You could have said that to her. Just asked, “What did you say?” Maybe in a neutral tone. Or with a hint of mild remonstration. Or open disbelief. Or challenge.
What did you say?
You didn’t nod. You didn’t agree. You didn’t disagree. You didn’t say anything.
Was it shock, or dismay, or misplaced politeness, or cowardice, or confusion that kept you quiet? You can acknowledge now what you already knew then, at least when you turned the conversation over in your mind as you left the dining room. By remaining at the table you became more than a witness. You became a participant, albeit a silent participant.
It wasn’t dark yet when you walked back to your room. The Bread Loaf campus was bathed in the golden light that precedes sunset. The air was fresh, and smelled of newly cut grass. Someone was playing a guitar under a green, leafy tree and writers were already assembling outside the auditorium for that night’s reading.
Vanessa Mártir, a writer you know through Facebook, is attending the winter Tin House writers’ workshop and posts an account of her experience on her blog. She remarks on how few writers of color there are at the workshop. She’s annoyed and defensive when another student is put off by the Spanish in her essay. (I picture a white middle-aged woman. I picture the woman at Bread Loaf in fact.) She talks about the encouragement of Dorothy Allison, and of Lacy Johnson, her white teacher. She tells a story about Claudia Rankine that Lacy Johnson told them.
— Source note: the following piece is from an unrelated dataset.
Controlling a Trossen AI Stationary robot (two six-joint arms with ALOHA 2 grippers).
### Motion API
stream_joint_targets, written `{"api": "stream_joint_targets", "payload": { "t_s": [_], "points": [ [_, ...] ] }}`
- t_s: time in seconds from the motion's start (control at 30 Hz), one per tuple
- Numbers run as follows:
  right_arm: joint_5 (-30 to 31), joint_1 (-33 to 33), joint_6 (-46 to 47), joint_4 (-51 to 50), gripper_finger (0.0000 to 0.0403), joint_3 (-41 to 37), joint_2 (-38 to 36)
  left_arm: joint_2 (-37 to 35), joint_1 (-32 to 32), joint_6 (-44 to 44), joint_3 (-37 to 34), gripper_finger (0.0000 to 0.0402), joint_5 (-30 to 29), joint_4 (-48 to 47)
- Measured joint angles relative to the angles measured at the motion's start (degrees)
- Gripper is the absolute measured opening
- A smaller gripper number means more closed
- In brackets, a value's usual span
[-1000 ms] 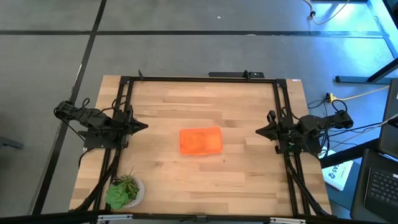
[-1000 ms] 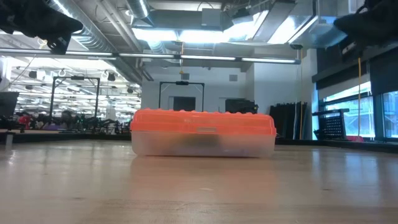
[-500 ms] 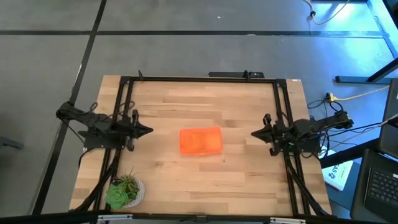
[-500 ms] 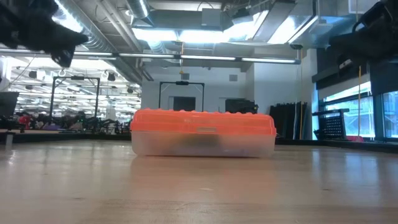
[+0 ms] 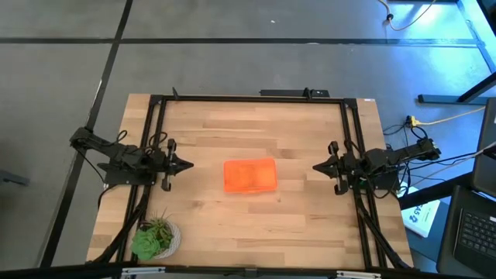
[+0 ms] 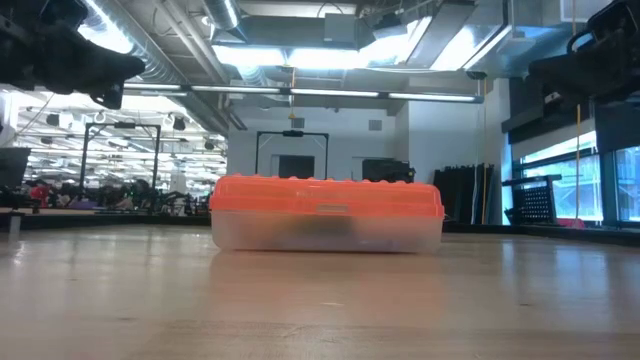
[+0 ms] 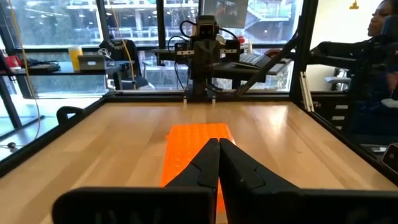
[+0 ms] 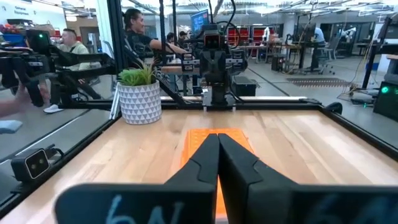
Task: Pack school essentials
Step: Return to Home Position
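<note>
A clear plastic case with an orange lid [image 5: 250,176] lies flat, lid shut, at the table's middle; it also shows in the low view [image 6: 327,213]. Dark shapes show dimly through its wall; I cannot tell what they are. No stationery shows loose on the table. My left gripper [image 5: 189,165] is shut and empty, above the table to the case's left, pointing at it [image 7: 218,144]. My right gripper [image 5: 315,167] is shut and empty, above the table to the case's right, pointing at it [image 8: 217,138].
A small green potted plant [image 5: 155,237] in a white pot stands at the near left corner; it also shows in the right wrist view [image 8: 139,94]. Black frame rails [image 5: 248,98] run along the table's far, left and right sides. People sit beyond the table.
My left gripper has moved toward the table's right, closer to the case. My right gripper has moved a little toward the table's left, closer to the case. The case has stayed where it was.
</note>
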Motion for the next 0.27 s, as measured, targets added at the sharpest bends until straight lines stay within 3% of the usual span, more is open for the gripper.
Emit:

“Lacy said she’s been trying to make up for her silence at that moment ever since.”
“Lacy Johnson was in the room with her then professor Claudia Rankine when an invited tenured white male professor (she never named him but if you know anything about what happened at AWP back in 2011, you know it was Tony Hoagland) was taken to task for his clearly racist poetry, specifically his 2002 poem ‘The Change.’ Lacy said he started screaming as soon as the word racist was uttered. He yelled at his junior colleague, Claudia Rankine, telling her she didn’t need to understand his poem because it was ‘for white people.’ He told a student to ‘shut up’ and didn’t stop yelling until he left the room. Lacy confessed she said nothing. She stood there, in horror, as this tenured white professor yelled, wielding his privilege in the way that he knew he could. When Tony finally stormed out, the only other African American in the room, a student, turned to Lacy, who apparently claimed herself an ally then, and yelled, ‘Where the fuck were you? Where. The. Fuck. Were. You?’ Lacy said she’s been trying to make up for her silence at that moment ever since.”
Rankine will be reading this quarter at a nearby private college. You list the reading on the syllabus, and encourage your students to go. A friend of yours, a Chicana with a BA from your university and an MFA from the private college, tells you that they cancelled the informal reading group of staff and faculty that was going to meet in advance of Rankine’s reading to talk about the book. “We don’t have the words…” was what someone explained, as if all of them would understand that.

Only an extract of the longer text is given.